Abstract
We introduce Generalized Activity Monitoring Operating Characteristic (G-AMOC) curves, a new framework for evaluation of outbreak detection systems. G-AMOC curves provide a new approach to evaluating and improving the timeliness of disease outbreak detection by taking the user’s response protocol into account and considering when the user will initiate an investigation in response to the system’s alerts. The standard AMOC curve is a special case of G-AMOC curves that assumes a trivial response protocol (initiating a new and separate investigation in response to each alert signal).
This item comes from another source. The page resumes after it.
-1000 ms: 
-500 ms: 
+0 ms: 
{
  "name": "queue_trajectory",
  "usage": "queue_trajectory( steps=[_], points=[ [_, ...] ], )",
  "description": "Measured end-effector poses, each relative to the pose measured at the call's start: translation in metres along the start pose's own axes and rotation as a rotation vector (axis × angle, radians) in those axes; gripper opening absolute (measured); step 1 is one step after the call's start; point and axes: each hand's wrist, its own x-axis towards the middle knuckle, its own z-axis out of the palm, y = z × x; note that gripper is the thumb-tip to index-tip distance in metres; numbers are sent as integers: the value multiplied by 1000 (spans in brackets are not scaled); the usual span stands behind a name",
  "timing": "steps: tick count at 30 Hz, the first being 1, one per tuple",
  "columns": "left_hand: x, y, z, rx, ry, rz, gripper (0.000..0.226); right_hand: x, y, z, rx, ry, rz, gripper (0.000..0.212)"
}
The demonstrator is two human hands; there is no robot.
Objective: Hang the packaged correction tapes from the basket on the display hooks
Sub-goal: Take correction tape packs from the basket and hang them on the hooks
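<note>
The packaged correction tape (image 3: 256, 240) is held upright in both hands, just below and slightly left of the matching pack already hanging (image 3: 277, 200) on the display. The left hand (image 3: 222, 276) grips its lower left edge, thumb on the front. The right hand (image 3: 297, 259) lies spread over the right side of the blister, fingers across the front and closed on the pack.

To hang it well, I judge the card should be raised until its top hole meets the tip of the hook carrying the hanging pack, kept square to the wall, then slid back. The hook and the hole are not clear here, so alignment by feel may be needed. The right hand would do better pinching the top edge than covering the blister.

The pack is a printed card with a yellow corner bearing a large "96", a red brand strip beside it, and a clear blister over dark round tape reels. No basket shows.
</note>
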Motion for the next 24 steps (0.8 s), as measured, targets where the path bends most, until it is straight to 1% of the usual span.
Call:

Practical application of a surveillance system is often improved, however, by using more elaborate response protocols, such as grouping alerts or ignoring isolated signals. We present results of experiments demonstrating that we can use G-AMOC curves as 1) a descriptive tool, to provide a more accurate comparison of systems than the standard AMOC curve, and 2) as a prescriptive tool, to choose appropriate response protocols for a detection system, and thus improve its performance.
Introduction
Activity Monitoring Operating Characteristic (AMOC) curves1 are commonly used to measure the performance of event surveillance systems, evaluating the tradeoff between timeliness of detection and the false positive rate. These two measures are important when evaluating the performance of systems designed for the automatic detection of disease outbreaks. Public health officials must detect an emerging outbreak as early as possible, thus enabling a rapid response to reduce the spread and impact of disease, while keeping the number of false alerts (due to noise in the data or non-outbreak events) to a minimum. An AMOC curve is a graphical display of the relationship between detection time (e.g., mean days to detection) and false positive rate (e.g., number of false alerts per year). Figure 1 shows example AMOC curves for three detection methods. In this example, Method 1 outperforms Methods 2 and 3, achieving lower mean days to detection for the entire range of false positives considered. Method 2 outperforms Method 3 for low false alert rates (less than 6 per year) but performs worse for higher false alert rates.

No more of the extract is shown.